● **About this exercise**:
Would you repeat exactly the part of the listing below that runs from the line containing "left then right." down to the line containing "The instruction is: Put", inclusive, and nothing else?

[Input data]

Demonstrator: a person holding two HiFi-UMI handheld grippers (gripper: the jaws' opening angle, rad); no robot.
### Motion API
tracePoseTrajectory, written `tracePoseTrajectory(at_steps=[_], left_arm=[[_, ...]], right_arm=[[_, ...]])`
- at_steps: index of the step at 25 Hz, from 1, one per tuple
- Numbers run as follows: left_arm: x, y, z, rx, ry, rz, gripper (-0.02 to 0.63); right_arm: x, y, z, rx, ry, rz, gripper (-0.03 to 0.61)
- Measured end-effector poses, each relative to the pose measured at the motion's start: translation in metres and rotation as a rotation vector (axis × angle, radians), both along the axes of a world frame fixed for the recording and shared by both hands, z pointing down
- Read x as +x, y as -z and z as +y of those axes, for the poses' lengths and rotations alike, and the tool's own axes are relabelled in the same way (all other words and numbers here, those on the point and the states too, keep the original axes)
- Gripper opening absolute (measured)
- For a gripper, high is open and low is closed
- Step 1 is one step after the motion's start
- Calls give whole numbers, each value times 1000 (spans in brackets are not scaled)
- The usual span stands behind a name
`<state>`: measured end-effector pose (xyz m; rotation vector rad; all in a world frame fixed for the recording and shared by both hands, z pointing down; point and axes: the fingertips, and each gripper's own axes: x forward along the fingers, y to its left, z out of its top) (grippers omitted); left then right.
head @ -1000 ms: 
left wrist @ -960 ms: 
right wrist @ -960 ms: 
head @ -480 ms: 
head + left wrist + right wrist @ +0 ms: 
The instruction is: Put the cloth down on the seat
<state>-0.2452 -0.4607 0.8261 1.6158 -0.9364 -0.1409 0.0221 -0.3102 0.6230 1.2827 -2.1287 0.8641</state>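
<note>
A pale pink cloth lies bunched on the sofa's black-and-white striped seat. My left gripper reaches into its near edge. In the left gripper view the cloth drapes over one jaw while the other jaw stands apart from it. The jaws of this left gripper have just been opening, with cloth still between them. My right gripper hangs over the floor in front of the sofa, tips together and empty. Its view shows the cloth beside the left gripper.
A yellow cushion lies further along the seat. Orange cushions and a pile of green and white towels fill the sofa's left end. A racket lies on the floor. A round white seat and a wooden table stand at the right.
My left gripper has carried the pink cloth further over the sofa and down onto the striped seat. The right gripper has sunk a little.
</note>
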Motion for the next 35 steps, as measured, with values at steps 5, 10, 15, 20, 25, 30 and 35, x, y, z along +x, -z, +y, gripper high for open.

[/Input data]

● **Finished exercise**:
`<state>`: measured end-effector pose (xyz m; rotation vector rad; all in a world frame fixed for the recording and shared by both hands, z pointing down; point and axes: the fingertips, and each gripper's own axes: x forward along the fingers, y to its left, z out of its top) (grippers omitted); left then right.
head @ -1000 ms: 
left wrist @ -960 ms: 
right wrist @ -960 ms: 
head @ -480 ms: 
head + left wrist + right wrist @ +0 ms: 
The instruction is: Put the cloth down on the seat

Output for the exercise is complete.